I have pushed my experimenting so far with error handling, but it is not ready to use. Namely, the tree generation algorithm doesn't yet receive the correct reference to the token for words leading up to an a non-lexical token. This is an easy fix.

More fundamentally, I cannot implement panic mode plainly because shift-reduce parsers only work on non-ambiguous grammars.

My main gripe is this. Consider the following grammar:

S -> AB C; (0.5)
S -> A B ; (0.5)

A -> a a ; (0.5)
B -> b b ; (0.5)
C -> c c ; (0.5)

AB -> a a ; b b ; (0.5)

A -> <error> ; (0.5)
B -> <error> ; (0.5)
AB -> <error> ; (0.5)

On the input a a ; z b ; c c ; with goal S. When encountering z, the parser could apply both B -> <error> ; and AB -> <error> ;. We would like to consider AB because that's the only way to make S. So we need to consider both error rules.

Now consider the same grammar, except the first rule is S -> AB; on the same input. We have established that we want to consider both error rules, and in this case both make a valid parse. However, we want the probability of AB -> <error> ; being applied to be lower than that of B -> <error> ;, because we want to keep the number of ignored tokens minimal.

That's why I have decided to make the error rule probability multiply every time a token is ignored. The inner score of applying B -> <error> ; is then be 0.5^2, and the inner score of AB -> <error> ; is 0.5^4.

digitalheir avatar Mar 10 '17 09:03 digitalheir

Thanks! I' ll wait the final project ☺

ghost avatar Mar 10 '17 10:03 ghost

Can you upload the command line with these new features? Thanks!

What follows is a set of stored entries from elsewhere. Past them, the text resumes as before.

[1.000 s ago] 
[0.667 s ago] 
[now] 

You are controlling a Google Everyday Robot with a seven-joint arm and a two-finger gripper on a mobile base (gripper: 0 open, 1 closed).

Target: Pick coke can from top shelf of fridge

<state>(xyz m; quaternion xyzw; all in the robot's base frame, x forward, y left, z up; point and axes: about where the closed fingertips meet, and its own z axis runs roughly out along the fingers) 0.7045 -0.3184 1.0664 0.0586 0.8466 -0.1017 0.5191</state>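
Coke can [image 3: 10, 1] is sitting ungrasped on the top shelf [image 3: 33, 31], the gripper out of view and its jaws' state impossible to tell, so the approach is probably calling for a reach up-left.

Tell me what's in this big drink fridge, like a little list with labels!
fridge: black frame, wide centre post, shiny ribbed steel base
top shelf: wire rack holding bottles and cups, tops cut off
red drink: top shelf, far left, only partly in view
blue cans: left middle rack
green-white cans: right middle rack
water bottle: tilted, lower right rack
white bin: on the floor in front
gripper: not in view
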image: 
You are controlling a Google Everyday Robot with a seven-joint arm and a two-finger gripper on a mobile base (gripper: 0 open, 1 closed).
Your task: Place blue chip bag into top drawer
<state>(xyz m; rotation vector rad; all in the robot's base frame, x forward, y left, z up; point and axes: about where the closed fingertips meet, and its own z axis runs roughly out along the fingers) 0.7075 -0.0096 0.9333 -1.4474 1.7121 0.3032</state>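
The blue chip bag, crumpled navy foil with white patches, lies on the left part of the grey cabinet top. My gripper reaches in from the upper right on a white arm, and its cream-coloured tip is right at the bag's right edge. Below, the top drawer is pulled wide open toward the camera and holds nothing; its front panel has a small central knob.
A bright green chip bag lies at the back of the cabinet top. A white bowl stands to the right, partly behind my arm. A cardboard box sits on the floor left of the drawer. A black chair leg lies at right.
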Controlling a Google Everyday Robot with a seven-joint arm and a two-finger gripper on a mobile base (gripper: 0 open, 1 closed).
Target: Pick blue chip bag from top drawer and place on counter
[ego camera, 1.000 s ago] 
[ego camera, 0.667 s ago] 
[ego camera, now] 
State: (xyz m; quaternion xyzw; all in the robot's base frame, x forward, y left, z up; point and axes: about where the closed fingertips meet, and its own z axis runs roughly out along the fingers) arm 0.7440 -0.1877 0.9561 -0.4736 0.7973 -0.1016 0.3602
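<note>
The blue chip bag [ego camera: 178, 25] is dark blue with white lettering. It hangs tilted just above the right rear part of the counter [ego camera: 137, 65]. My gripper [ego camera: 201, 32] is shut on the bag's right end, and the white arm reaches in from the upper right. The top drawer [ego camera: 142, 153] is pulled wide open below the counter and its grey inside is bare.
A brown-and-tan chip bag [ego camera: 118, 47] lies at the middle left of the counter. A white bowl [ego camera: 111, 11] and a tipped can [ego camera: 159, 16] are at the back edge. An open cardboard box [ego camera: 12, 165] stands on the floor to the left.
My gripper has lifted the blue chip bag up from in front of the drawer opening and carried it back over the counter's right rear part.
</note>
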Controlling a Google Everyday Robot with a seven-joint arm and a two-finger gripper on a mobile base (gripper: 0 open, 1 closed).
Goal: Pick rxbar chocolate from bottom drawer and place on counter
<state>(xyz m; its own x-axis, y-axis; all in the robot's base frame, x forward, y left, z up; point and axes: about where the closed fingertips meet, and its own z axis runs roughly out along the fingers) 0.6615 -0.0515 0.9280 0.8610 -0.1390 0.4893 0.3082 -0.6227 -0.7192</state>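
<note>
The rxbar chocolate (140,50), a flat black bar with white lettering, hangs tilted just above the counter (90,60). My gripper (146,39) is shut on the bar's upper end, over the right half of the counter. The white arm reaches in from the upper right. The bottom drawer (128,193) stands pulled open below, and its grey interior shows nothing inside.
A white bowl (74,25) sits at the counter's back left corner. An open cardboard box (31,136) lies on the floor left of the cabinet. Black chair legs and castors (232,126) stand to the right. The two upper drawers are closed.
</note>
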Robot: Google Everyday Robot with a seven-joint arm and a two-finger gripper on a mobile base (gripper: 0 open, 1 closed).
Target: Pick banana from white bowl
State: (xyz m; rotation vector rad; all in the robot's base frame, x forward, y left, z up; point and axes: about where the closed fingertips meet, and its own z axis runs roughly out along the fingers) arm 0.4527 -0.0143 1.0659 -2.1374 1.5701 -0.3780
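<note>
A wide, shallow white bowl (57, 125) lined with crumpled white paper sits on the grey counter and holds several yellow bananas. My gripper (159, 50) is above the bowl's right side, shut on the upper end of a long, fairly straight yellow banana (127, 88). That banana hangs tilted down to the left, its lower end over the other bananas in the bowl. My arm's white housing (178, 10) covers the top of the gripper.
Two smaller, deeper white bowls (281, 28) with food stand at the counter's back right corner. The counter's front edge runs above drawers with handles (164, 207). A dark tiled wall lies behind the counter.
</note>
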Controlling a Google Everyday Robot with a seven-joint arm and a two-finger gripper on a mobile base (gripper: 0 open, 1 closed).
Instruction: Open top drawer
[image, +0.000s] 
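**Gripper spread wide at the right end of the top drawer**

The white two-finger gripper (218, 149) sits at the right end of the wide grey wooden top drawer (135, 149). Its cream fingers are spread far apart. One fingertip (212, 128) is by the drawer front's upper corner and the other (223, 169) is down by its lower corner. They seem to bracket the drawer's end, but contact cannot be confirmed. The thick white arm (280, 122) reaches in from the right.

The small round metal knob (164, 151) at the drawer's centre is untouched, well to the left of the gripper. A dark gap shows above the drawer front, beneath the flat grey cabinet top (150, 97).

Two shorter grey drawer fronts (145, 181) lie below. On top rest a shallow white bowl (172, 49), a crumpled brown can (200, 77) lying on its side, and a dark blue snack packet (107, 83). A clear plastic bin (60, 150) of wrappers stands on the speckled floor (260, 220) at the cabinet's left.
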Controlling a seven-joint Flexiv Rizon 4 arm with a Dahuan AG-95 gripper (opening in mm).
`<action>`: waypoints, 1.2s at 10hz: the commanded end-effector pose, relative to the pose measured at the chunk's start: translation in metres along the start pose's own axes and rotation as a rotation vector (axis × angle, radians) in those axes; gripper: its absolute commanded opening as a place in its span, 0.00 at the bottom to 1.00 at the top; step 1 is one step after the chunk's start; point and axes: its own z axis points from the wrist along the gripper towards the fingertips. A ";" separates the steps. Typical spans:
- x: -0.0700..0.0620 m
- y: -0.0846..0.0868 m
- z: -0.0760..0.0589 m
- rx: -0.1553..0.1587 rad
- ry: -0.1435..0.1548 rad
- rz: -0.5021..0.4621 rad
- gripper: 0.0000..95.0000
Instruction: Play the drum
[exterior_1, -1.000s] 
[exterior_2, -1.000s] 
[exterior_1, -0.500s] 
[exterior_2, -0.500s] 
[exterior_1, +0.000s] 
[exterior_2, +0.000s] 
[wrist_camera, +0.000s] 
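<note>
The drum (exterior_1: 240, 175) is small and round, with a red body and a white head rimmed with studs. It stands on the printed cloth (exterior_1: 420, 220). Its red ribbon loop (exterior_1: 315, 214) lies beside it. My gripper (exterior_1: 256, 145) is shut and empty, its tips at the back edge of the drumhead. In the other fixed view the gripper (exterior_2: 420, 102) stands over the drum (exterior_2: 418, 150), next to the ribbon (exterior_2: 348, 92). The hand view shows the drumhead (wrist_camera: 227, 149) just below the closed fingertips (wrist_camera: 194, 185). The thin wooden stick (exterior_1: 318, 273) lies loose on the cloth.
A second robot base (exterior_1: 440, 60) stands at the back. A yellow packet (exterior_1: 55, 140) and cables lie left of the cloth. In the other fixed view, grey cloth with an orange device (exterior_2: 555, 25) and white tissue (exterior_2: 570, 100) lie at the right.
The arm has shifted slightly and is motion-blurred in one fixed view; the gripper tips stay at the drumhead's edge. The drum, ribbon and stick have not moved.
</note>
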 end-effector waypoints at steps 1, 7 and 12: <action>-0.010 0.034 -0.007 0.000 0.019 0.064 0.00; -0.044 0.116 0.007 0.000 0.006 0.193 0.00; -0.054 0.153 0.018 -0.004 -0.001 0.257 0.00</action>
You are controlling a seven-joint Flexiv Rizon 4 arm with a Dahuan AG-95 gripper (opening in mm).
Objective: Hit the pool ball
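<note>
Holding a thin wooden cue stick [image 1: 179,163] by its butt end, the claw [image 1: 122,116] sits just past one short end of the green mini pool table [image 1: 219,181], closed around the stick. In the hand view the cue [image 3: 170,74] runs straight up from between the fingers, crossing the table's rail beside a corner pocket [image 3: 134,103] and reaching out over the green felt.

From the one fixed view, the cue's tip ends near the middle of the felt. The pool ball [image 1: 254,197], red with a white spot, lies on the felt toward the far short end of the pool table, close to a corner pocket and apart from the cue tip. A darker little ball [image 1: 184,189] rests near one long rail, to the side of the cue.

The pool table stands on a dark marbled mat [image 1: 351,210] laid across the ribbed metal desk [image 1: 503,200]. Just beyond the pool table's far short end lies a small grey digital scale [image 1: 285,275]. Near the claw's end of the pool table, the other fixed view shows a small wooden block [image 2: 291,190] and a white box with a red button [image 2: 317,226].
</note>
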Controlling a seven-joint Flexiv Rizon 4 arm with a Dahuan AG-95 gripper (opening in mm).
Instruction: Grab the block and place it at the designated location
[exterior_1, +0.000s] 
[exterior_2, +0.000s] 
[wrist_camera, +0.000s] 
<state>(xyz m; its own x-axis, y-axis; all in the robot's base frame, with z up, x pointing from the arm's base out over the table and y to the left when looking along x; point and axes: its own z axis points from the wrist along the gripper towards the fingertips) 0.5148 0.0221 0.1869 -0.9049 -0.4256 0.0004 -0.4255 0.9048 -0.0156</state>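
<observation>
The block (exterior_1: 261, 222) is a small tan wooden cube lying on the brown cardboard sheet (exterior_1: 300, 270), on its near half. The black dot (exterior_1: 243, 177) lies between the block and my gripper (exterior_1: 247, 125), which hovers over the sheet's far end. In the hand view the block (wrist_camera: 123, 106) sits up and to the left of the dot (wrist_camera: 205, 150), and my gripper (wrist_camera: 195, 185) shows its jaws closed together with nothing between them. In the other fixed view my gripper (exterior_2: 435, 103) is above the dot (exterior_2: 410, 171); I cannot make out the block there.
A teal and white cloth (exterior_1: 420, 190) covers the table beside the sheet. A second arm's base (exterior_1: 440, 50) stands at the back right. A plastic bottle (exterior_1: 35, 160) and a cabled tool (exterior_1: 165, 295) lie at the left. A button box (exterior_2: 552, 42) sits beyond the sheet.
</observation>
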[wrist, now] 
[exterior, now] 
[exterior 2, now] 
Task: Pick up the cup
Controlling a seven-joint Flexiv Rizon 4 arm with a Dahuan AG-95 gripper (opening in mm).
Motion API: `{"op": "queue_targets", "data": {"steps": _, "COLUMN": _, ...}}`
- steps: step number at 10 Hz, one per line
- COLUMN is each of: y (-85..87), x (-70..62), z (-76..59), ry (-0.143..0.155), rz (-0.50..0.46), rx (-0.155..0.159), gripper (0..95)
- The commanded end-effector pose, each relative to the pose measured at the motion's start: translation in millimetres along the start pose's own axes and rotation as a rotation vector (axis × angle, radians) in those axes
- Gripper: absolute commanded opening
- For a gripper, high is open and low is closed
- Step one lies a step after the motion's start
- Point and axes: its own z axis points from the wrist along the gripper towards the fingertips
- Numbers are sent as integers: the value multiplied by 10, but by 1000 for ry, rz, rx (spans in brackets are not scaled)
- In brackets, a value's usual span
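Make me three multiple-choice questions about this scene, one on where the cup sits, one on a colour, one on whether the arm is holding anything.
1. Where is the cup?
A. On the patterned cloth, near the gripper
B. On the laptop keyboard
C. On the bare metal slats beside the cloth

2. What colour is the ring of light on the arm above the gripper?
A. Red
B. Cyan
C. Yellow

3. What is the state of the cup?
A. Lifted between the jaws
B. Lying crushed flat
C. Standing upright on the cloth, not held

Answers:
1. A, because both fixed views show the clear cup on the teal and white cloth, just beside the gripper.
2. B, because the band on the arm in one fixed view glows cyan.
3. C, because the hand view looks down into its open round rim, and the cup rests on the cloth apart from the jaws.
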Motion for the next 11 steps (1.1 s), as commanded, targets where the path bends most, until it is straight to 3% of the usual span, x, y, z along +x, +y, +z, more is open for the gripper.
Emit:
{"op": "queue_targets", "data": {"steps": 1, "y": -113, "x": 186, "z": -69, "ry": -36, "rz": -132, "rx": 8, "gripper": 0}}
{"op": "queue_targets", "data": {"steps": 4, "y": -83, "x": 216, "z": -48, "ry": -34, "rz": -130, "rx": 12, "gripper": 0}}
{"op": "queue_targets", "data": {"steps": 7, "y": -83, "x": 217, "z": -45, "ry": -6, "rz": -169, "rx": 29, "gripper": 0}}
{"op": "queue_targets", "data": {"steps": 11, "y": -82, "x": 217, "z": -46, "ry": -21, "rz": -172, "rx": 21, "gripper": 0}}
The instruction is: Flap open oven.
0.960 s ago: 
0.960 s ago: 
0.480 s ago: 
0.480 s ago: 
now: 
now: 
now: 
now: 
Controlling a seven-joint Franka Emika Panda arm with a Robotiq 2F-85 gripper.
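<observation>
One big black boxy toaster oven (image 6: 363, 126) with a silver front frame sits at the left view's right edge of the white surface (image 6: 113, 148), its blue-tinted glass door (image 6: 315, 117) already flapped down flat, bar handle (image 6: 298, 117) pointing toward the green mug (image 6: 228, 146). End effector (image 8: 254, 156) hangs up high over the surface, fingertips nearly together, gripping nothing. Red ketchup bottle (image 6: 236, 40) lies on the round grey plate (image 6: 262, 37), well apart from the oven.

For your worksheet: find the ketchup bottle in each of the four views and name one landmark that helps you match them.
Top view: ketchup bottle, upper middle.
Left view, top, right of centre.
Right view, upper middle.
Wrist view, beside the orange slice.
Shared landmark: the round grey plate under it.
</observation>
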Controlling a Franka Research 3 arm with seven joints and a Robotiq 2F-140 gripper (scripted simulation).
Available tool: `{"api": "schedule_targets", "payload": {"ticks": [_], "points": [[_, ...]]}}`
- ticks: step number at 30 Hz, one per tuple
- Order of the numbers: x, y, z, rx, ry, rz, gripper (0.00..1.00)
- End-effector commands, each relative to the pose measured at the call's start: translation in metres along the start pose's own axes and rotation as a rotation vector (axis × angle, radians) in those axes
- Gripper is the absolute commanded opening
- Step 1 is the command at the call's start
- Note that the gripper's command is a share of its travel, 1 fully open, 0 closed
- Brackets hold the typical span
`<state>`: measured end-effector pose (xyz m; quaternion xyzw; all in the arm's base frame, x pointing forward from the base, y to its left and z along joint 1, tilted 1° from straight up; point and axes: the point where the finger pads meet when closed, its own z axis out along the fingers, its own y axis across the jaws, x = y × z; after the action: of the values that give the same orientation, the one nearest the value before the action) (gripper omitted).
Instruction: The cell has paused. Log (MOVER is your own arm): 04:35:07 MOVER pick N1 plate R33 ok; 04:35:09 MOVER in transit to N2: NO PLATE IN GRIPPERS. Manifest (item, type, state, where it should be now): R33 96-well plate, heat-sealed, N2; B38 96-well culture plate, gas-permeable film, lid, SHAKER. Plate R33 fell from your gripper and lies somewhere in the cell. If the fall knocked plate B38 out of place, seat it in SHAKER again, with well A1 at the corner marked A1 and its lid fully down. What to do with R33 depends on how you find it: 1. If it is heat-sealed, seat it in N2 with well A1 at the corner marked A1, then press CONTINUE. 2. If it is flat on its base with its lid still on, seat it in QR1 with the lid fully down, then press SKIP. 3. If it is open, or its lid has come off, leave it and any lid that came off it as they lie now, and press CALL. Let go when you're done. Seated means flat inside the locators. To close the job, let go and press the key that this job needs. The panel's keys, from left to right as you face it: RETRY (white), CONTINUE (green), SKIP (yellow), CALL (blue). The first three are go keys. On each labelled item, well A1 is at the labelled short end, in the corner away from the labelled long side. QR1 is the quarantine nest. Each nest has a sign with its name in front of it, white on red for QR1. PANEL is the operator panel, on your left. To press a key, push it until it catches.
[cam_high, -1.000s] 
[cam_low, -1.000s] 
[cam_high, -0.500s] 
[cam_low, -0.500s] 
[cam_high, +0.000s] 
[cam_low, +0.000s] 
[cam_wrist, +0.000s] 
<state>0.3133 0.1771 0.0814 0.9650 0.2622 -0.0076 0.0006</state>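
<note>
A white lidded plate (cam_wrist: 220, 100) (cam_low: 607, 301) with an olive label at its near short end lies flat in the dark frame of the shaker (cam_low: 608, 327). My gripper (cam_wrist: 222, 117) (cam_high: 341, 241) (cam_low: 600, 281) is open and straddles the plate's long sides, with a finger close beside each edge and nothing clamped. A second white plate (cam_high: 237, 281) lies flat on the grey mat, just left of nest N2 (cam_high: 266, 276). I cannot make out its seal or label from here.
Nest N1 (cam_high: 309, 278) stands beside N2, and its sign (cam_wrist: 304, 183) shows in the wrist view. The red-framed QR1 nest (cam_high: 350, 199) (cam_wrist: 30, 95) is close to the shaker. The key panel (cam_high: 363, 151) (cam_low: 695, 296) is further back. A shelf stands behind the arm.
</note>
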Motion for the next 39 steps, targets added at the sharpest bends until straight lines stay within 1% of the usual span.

ghost avatar Mar 10 '17 17:03 ghost

IntelliJ IDEA give me these errors:

schermata 2017-03-10 alle 19 03 08

ghost avatar Mar 10 '17 18:03 ghost

Hey, I've had another success. I need to clean up some stuff to make sure probability is calculated correctly and the chart is filled with all relevant states, along with adding some tests to verify ecerything works correctly. But the weighty theoretical part is about done.

Consider grammar

S -> a S a (0.9)
S -> c
S -> a <error> a (0.5)
S -> b <error> b (0.5)

On input a b c b a s b b a.

Parser calculates:

└── <start>
    └── S
        ├── a (a)
        ├── S
        │   ├── b (b)
        │   ├── <error> (c)
        │   ├── <error> (b)
        │   ├── <error> (a)
        │   ├── <error> (s)
        │   ├── <error> (b)
        │   └── b (b)
        └── a (a)

with p = .9 * .5^5

If you can't wait to get your hands dirty with the experimental code, you can pull now. It should compile and run.